Il fallimento della strategia di riprocessamento ha lasciato il Giappone con una delle più grandi scorte civili mondiali di plutonio separato — sufficiente, secondo gli analisti di sicurezza nucleare, per armare migliaia di bombe atomiche. Questa scorta ha suscitato preoccupazione internazionale, in particolare da parte dei vicini dell'Asia orientale, e ha complicato le discussioni diplomatiche sulla non proliferazione nucleare. Nonostante tali preoccupazioni, il governo giapponese ha continuato a perseguire il riprocessamento come politica ufficiale, perché non è riuscito a trovare un'alternativa praticabile, anche se gli ostacoli alla sua attuazione sono diventati più gravi anno dopo anno.

Di fronte all'imminente saturazione delle strutture di stoccaggio esistenti, il governo ha iniziato a esplorare la possibilità di utilizzare Minamitorishima, un'isola remota del Pacifico situata a sud di Tokyo, come potenziale sito di stoccaggio per il combustibile nucleare esaurito. Però i gruppi ambientalisti e le comunità di pescatori locali hanno sollevato forti obiezioni, citando la sensibilità ecologica dell'ambiente marino circostante e i rischi del trasporto di materiali altamente radioattivi attraverso l'oceano aperto. La proposta è ancora nelle sue fasi più iniziali, poiché non esiste né un'approvazione formale né un calendario di sviluppo.

La sfida dello smaltimento permanente va ben oltre la ricerca di un sito di stoccaggio. Gli esperti stimano che la selezione di un sito di smaltimento finale, la costruzione delle necessarie strutture sotterranee profonde e il completamento del processo di approvazione normativa richiederebbero più di 100 anni dall'inizio alla fine. Una volta operativa, una tale struttura dovrebbe essere monitorata per decine di migliaia di anni per garantire che i rifiuti radioattivi sepolti non contaminino le acque sotterranee — un arco temporale che supera già l'intera storia documentata della civiltà umana, perciò rappresenta una realtà senza precedenti nella società contemporanea.

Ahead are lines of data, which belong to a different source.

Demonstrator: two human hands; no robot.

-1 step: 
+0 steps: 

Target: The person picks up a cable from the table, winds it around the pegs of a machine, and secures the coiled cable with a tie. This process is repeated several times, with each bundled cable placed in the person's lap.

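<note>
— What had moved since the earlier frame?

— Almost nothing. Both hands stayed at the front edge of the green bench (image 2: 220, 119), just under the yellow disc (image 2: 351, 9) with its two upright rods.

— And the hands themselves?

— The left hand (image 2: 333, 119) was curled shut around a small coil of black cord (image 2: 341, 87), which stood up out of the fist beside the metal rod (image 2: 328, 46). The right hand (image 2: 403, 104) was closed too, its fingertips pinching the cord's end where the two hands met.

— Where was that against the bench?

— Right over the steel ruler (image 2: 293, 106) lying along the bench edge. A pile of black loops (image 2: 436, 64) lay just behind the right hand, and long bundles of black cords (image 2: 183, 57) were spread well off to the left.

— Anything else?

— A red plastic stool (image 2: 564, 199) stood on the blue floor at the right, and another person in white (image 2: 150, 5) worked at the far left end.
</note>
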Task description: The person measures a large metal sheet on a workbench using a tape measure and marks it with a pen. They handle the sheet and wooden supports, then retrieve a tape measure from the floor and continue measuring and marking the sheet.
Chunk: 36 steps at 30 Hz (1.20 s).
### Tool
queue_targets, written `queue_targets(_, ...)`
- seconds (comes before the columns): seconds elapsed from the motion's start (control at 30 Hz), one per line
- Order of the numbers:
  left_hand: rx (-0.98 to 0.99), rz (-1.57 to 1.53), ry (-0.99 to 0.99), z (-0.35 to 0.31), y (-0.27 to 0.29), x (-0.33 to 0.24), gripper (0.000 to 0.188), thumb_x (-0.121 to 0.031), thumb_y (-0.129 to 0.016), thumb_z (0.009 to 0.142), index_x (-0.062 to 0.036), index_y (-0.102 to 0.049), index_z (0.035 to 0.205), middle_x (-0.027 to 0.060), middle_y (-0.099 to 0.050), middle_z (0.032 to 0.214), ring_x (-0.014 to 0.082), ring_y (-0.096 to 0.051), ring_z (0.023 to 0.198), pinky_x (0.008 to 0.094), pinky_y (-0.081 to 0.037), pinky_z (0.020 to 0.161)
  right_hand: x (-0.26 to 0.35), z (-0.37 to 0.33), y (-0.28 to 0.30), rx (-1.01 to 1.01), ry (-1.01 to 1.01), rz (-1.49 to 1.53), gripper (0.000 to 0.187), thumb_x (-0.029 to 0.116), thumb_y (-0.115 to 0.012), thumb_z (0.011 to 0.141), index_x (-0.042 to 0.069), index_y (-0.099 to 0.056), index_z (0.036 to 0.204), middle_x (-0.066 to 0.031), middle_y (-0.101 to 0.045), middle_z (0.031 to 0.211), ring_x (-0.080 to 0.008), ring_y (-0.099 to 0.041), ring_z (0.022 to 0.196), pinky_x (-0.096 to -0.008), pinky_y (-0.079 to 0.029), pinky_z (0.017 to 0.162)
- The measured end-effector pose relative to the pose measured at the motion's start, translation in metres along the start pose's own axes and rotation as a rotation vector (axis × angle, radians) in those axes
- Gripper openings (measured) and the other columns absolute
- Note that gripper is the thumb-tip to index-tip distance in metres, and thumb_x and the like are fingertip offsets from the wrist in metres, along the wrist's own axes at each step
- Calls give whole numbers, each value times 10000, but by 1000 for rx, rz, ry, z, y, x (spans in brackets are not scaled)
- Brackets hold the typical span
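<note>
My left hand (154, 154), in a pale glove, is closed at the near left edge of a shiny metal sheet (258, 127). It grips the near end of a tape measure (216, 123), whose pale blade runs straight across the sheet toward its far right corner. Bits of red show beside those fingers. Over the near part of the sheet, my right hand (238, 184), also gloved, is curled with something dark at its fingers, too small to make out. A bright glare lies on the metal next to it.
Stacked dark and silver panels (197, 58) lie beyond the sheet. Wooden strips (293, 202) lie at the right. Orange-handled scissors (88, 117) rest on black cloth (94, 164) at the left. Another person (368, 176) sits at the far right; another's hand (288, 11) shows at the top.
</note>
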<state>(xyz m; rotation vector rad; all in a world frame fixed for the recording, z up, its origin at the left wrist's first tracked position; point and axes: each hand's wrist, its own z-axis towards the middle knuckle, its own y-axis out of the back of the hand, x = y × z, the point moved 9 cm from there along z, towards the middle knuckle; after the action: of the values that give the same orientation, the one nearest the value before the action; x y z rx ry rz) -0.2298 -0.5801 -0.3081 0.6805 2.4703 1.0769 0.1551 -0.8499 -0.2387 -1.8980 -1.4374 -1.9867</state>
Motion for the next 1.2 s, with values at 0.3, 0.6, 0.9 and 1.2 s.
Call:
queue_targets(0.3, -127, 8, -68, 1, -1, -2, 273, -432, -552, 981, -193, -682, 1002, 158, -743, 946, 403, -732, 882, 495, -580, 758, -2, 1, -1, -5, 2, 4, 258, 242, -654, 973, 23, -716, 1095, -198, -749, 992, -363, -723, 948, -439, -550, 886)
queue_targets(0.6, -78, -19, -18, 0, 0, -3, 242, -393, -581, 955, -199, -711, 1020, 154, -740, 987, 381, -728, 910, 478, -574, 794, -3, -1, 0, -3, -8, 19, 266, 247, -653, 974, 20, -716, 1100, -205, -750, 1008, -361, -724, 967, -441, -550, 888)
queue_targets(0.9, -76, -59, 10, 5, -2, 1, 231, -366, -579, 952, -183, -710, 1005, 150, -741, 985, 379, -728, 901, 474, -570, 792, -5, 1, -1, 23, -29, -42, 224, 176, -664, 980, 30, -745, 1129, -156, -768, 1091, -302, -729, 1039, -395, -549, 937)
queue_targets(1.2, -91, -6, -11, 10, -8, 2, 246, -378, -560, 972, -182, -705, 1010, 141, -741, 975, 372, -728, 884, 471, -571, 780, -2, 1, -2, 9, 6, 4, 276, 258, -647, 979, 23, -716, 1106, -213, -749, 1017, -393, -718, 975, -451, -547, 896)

La decisione di riavviare l'energia nucleare in piena crisi petrolifera legata alla guerra in Iran riflette i difficili compromessi energetici che il Giappone deve affrontare come nazione praticamente priva di risorse fossili proprie. Gli attivisti antinucleari hanno definito la situazione insostenibile e hanno chiesto al governo di investire più intensamente nelle fonti di energia rinnovabile piuttosto che espandere una flotta nucleare il cui problema dei rifiuti rimane fondamentalmente irrisolto, poiché è già chiaro che la possibilità di trovare una soluzione definitiva è ancora molto lontana.